Table of Contents
- Understanding Concurrency vs. Parallelism
- What Are Goroutines?
- How Goroutines Work Under the Hood
- Creating and Managing Goroutines
- Synchronization in Goroutines
- Common Pitfalls and Best Practices
- Real-World Example: Concurrent Web Scraper
- Conclusion
- References
1. Understanding Concurrency vs. Parallelism
Before diving into goroutines, it’s essential to clarify two often-confused terms: concurrency and parallelism.
Concurrency: “Dealing with Multiple Tasks”
Concurrency is about managing multiple tasks at the same time, even if they don’t execute simultaneously. Think of a chef juggling multiple orders: they might chop vegetables for one dish, then switch to stirring a sauce for another, then check on a baking pastry—interleaving tasks to make progress on all.
In programming, concurrency is achieved by switching between tasks (e.g., when one task is waiting for I/O, another runs). This gives the illusion of parallelism, even on a single-core CPU.
Parallelism: “Doing Multiple Tasks at Once”
Parallelism is about executing multiple tasks simultaneously, requiring multiple CPU cores. Using the chef analogy, this would be two chefs working side-by-side: one chopping, the other stirring—truly working in parallel.
Parallelism is a subset of concurrency. Go excels at both: goroutines enable efficient concurrency, and the Go runtime automatically distributes goroutines across multiple cores to leverage parallelism.
2. What Are Goroutines?
A goroutine is a lightweight execution unit managed by the Go runtime, not the operating system (OS). Unlike OS threads (which are heavyweight, with megabytes of stack space), goroutines are extremely lightweight, starting with a stack size of just 2KB (which grows/shrinks dynamically as needed).
This lightweight nature allows you to spawn thousands (or even millions) of goroutines without overwhelming the system. For comparison:
- An OS thread typically uses ~1MB of stack space.
- A goroutine uses ~2KB initially, scaling dynamically.
Goroutines are the building blocks of concurrency in Go. They enable you to write code that performs multiple tasks concurrently, with minimal overhead.
3. How Goroutines Work Under the Hood
To understand goroutines, we need to explore the Go runtime’s scheduler, which manages how goroutines are executed on OS threads.

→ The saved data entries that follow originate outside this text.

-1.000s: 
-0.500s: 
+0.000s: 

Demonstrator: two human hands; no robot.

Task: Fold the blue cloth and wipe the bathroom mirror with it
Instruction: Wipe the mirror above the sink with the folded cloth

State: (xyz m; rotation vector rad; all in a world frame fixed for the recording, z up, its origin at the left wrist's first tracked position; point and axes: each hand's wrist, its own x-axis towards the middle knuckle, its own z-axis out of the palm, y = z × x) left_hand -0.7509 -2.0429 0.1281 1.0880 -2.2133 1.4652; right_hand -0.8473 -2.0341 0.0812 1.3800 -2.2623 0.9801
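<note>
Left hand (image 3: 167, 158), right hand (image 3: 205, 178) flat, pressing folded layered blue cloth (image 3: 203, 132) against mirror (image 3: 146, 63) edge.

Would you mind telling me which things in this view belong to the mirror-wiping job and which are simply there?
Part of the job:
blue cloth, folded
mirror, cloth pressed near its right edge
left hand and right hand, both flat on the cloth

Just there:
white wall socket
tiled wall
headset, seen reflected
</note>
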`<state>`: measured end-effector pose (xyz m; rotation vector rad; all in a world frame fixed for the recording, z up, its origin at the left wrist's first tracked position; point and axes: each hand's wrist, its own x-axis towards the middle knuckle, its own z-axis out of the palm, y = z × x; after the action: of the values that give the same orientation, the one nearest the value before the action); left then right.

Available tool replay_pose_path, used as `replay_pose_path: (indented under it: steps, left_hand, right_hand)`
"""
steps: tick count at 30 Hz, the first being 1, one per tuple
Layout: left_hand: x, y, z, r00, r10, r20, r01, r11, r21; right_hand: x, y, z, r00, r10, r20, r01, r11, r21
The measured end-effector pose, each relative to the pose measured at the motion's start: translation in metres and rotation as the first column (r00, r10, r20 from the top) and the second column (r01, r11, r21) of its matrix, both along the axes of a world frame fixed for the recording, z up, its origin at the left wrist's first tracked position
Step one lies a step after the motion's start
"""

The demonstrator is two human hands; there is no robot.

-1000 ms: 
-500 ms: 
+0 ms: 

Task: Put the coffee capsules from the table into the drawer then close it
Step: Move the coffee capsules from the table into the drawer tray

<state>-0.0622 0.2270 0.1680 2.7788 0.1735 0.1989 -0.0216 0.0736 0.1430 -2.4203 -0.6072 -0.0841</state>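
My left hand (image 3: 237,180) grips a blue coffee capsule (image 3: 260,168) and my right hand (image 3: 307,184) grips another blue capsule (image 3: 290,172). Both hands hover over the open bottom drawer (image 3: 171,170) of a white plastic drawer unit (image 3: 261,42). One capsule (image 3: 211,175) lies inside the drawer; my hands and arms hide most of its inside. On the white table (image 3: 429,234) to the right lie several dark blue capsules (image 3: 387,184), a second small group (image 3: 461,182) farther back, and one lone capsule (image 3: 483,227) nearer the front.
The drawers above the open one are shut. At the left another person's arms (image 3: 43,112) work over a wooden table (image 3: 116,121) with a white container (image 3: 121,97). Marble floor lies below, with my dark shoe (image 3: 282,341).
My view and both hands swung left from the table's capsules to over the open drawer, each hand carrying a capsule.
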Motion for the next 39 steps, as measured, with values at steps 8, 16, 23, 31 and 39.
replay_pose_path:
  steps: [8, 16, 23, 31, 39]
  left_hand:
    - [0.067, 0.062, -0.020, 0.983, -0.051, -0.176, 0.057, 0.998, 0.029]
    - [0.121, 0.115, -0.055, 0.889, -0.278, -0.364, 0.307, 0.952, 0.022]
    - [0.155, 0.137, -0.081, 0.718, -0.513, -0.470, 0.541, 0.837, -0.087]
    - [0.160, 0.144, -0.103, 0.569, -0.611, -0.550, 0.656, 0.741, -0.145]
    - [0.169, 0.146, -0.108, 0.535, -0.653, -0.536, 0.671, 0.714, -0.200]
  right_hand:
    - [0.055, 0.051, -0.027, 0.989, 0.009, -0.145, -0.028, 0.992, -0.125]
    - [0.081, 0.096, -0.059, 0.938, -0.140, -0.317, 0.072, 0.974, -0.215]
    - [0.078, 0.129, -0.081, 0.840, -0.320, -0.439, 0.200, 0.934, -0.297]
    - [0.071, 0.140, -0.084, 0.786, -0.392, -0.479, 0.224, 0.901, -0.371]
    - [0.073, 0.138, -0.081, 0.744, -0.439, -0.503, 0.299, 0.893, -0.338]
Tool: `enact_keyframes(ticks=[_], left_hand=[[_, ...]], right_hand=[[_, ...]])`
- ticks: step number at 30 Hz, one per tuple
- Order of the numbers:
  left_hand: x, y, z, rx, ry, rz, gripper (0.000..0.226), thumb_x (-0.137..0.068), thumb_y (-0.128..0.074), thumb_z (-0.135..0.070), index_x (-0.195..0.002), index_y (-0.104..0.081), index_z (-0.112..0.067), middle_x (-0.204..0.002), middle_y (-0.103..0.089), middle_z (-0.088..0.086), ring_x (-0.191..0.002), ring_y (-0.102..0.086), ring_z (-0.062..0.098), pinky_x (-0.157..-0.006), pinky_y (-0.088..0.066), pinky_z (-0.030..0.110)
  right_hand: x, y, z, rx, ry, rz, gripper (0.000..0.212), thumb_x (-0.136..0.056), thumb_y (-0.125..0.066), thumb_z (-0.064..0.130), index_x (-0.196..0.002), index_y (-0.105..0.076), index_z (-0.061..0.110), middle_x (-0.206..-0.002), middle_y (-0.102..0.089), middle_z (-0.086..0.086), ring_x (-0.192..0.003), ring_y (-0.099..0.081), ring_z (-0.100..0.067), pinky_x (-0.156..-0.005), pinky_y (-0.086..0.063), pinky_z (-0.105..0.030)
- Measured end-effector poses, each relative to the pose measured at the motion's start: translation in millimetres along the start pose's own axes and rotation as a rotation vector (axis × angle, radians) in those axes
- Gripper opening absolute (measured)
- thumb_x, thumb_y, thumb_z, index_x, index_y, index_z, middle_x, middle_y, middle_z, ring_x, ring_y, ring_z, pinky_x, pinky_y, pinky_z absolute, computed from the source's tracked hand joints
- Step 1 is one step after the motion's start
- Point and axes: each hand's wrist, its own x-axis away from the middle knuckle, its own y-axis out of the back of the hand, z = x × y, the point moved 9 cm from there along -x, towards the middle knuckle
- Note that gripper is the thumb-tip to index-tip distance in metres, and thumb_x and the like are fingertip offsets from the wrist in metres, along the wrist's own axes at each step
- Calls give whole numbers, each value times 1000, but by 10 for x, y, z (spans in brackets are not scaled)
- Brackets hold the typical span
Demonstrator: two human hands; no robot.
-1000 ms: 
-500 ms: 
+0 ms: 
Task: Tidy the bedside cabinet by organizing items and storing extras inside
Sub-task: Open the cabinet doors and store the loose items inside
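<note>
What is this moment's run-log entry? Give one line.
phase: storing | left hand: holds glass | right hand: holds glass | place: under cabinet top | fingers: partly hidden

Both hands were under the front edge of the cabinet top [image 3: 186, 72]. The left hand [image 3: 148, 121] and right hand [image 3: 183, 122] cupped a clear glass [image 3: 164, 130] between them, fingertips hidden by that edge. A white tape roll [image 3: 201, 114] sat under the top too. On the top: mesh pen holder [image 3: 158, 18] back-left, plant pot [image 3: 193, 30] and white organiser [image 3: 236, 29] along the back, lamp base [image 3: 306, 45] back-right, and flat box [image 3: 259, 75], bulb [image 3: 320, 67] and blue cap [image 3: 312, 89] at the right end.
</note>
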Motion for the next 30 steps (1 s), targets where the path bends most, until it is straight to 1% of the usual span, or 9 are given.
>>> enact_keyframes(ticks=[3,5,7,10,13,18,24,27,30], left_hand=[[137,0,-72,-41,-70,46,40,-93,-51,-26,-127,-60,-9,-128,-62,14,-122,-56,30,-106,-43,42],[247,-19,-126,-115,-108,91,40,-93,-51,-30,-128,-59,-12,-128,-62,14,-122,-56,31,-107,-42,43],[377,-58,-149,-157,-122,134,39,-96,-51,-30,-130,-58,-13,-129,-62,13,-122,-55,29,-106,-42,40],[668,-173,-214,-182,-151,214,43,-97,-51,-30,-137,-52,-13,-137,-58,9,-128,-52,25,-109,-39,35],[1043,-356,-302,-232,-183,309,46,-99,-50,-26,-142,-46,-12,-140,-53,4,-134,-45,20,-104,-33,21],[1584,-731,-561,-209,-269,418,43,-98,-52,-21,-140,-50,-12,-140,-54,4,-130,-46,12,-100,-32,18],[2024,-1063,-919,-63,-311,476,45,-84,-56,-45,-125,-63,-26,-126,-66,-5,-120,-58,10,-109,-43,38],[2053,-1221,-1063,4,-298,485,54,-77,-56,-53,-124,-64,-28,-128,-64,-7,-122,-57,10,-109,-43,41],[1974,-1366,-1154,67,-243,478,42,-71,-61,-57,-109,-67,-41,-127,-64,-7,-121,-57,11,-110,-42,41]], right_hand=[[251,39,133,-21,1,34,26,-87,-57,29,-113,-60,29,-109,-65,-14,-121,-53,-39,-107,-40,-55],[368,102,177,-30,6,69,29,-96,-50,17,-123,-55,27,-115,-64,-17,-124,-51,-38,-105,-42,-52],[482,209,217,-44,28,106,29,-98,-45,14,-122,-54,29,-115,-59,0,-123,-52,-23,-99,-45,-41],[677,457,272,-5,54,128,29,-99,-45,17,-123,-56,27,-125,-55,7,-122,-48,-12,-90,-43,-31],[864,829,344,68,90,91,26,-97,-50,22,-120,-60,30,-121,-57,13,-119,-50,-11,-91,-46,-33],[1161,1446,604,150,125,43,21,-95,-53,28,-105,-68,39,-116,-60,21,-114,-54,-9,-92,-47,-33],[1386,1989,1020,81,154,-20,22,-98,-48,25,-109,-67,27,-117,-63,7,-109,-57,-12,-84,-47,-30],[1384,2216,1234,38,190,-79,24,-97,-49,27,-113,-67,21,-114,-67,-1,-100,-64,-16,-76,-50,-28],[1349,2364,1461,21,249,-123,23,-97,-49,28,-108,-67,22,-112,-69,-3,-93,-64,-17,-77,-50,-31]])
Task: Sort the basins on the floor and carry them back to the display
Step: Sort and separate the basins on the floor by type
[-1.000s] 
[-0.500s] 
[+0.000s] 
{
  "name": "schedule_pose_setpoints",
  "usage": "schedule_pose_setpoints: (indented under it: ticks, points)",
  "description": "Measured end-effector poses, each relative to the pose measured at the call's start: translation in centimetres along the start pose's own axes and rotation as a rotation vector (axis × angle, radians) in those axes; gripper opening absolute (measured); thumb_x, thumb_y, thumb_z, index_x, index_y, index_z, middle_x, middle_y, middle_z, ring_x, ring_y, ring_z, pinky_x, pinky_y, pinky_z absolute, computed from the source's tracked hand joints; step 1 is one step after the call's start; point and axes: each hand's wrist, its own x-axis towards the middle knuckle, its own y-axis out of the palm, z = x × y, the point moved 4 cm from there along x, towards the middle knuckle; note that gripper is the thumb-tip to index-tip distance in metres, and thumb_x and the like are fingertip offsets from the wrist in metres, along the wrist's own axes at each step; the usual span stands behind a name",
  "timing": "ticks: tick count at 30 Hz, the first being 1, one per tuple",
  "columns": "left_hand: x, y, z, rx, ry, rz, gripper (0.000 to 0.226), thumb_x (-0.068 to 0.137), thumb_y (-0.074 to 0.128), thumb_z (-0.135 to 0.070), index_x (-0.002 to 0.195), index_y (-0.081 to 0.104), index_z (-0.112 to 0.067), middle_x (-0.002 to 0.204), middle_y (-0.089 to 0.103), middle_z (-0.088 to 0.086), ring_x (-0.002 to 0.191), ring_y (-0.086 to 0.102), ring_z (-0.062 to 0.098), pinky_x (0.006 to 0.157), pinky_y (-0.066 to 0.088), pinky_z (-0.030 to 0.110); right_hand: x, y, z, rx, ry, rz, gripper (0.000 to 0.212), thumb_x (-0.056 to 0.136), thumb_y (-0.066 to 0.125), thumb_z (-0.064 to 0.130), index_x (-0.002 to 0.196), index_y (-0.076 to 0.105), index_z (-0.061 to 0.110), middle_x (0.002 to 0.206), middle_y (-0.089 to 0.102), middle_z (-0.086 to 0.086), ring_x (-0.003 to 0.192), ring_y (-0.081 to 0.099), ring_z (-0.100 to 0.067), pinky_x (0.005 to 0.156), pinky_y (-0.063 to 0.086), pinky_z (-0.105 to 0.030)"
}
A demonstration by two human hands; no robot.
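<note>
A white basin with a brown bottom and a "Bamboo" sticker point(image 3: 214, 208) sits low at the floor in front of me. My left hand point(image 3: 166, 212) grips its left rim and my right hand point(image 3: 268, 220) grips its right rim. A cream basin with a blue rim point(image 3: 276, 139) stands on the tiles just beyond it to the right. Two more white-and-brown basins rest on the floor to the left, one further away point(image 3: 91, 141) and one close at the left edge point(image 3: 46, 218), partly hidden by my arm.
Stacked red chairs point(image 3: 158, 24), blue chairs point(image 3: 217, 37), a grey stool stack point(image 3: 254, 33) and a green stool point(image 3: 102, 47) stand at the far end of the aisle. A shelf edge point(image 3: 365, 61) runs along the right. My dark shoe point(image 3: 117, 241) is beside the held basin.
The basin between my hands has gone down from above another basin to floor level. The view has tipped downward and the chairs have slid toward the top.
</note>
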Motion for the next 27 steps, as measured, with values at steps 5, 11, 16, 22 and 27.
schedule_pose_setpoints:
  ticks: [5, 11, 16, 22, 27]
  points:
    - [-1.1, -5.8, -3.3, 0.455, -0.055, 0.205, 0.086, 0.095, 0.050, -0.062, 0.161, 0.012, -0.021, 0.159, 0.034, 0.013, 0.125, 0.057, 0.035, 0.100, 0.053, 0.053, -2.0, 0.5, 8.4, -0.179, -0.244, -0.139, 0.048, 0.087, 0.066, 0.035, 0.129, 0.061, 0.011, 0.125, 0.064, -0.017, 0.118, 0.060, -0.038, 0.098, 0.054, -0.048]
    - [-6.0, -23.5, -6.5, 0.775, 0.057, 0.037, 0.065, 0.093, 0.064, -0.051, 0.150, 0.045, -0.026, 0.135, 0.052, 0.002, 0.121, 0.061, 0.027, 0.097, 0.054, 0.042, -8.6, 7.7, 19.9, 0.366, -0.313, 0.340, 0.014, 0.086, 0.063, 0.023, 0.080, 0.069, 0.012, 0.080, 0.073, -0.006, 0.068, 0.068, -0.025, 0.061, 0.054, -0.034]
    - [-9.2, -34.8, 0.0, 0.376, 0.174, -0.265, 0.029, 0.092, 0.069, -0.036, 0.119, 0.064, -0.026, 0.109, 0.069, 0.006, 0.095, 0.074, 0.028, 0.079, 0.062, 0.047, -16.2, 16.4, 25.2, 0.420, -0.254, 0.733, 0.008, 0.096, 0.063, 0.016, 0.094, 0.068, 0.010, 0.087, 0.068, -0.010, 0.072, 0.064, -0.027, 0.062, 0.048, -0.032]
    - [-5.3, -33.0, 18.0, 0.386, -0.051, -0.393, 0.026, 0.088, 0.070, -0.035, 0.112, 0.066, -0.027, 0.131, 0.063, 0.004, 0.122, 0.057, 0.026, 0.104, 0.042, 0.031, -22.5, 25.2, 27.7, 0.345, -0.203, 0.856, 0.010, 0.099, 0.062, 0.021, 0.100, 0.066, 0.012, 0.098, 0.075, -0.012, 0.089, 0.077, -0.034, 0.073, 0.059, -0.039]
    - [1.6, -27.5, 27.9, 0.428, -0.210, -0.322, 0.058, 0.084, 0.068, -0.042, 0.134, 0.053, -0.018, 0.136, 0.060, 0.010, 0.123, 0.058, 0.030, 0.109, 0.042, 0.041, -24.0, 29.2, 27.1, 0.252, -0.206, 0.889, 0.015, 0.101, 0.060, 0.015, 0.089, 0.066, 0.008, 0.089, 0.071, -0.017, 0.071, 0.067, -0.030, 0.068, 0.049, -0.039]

The scheduler uses a model called M:N scheduling, where:
- M (Machine): Represents an OS thread.
- G (Goroutine): Represents a goroutine.
- P (Processor): Acts as a “middleman” that binds M and G, and holds a queue of goroutines ready to run.
Key Concepts:
- P (Processor): A logical CPU core (controlled by
GOMAXPROCS, defaulting to the number of physical cores). Each P has a local queue of Gs. - M (Machine): An OS thread that runs Gs. An M must be bound to a P to execute Gs.
- Global Queue: A shared queue of Gs for all Ps. If a P’s local queue is empty, it “steals” Gs from other Ps’ queues (work stealing) to balance load.
Scheduling Flow:
- When you start a goroutine (
go func()), it’s added to the local queue of the current P. - The M bound to the P dequeues Gs from the P’s local queue and executes them.
- If a G blocks (e.g., on I/O, mutex, or channel), the M is unbound from the P, and the P is free to bind to another M (which can run other Gs from the P’s queue).
- When the blocked G resumes, it’s added back to a P’s queue (local or global) to be executed.
This design ensures efficient use of CPU cores and minimizes idle time, making goroutines far more scalable than OS threads.
4. Creating and Managing Goroutines
Creating a goroutine is simple: prefix a function call with the go keyword.
Basic Syntax:
func sayHello() {
fmt.Println("Hello, Goroutine!")
}
func main() {
go sayHello() // Start a new goroutine
fmt.Println("Hello, Main!")
}
What Happens Here?
main()is the entry point and runs in its own goroutine (the “main goroutine”).go sayHello()starts a new goroutine, which runssayHello()concurrently withmain().
Problem: Goroutine Termination
If you run the code above, you might not see “Hello, Goroutine!” printed. Why? Because the main goroutine exits immediately after printing “Hello, Main!”, and the program terminates—killing all other goroutines.
To fix this, we need synchronization to ensure the main goroutine waits for other goroutines to finish.
Example: Starting Multiple Goroutines
Let’s start 5 goroutines in a loop. Without synchronization, the main goroutine may exit before they run:
func printNumber(i int) {
fmt.Printf("Number: %d\n", i)
}
func main() {
for i := 0; i < 5; i++ {
go printNumber(i) // Start 5 goroutines
}
// Main exits here, killing all goroutines!
}
Output (unpredictable, may show nothing):
// No output, or partial output (e.g., "Number: 3")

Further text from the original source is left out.